▶ **TASK TO COMPLETE**
For the material below, return exactly the lines starting at the line containing "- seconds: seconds" and ending at the line containing "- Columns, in", both ends included, and no others.

DATA BELOW Start Marker

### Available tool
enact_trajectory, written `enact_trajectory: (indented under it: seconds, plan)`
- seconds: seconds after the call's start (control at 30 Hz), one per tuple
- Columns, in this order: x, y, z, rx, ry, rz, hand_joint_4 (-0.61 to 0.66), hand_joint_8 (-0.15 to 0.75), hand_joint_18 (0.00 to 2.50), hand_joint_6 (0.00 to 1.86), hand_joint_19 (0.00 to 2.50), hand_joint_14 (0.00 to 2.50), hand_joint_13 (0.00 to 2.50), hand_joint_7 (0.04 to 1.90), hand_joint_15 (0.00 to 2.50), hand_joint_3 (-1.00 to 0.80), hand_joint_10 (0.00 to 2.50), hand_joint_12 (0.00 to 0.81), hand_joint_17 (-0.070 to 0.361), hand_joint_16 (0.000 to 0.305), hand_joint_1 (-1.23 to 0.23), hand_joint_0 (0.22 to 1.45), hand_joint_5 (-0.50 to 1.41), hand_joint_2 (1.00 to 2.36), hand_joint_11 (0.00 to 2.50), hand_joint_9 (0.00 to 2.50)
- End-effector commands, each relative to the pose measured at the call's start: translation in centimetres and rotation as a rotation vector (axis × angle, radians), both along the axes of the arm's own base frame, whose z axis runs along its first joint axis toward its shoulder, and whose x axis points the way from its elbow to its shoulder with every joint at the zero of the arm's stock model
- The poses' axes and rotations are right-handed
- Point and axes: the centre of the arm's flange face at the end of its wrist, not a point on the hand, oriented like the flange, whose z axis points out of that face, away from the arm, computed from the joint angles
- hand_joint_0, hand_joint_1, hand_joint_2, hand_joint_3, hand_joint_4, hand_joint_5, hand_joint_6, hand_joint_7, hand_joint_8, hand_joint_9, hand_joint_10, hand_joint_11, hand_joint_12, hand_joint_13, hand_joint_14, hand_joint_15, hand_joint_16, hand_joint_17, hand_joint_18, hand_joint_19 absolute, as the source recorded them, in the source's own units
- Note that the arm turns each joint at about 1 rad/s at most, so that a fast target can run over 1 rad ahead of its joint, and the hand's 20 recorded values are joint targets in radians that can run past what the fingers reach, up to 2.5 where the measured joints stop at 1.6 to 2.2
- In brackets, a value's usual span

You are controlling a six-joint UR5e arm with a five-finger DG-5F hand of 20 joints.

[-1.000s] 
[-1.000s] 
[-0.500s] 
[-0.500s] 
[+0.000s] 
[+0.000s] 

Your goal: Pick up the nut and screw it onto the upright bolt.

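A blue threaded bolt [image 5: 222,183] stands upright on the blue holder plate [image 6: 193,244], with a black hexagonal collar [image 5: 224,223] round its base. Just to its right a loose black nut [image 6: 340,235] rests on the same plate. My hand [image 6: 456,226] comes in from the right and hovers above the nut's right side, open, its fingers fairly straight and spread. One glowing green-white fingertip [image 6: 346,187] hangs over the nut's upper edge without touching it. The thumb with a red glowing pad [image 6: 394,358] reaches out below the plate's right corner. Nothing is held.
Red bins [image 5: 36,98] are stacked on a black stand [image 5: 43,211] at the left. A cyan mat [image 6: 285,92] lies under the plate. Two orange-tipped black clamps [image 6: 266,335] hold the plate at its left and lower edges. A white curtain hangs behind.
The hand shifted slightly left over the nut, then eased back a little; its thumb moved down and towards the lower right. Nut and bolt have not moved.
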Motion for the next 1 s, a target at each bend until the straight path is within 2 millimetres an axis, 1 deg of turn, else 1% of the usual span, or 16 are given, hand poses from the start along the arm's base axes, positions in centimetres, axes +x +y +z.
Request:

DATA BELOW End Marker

▶ **EXERCISE RESULT**
- seconds: seconds after the call's start (control at 30 Hz), one per tuple
- Columns, in this order: x, y, z, rx, ry, rz, hand_joint_4 (-0.61 to 0.66), hand_joint_8 (-0.15 to 0.75), hand_joint_18 (0.00 to 2.50), hand_joint_6 (0.00 to 1.86), hand_joint_19 (0.00 to 2.50), hand_joint_14 (0.00 to 2.50), hand_joint_13 (0.00 to 2.50), hand_joint_7 (0.04 to 1.90), hand_joint_15 (0.00 to 2.50), hand_joint_3 (-1.00 to 0.80), hand_joint_10 (0.00 to 2.50), hand_joint_12 (0.00 to 0.81), hand_joint_17 (-0.070 to 0.361), hand_joint_16 (0.000 to 0.305), hand_joint_1 (-1.23 to 0.23), hand_joint_0 (0.22 to 1.45), hand_joint_5 (-0.50 to 1.41), hand_joint_2 (1.00 to 2.36), hand_joint_11 (0.00 to 2.50), hand_joint_9 (0.00 to 2.50)

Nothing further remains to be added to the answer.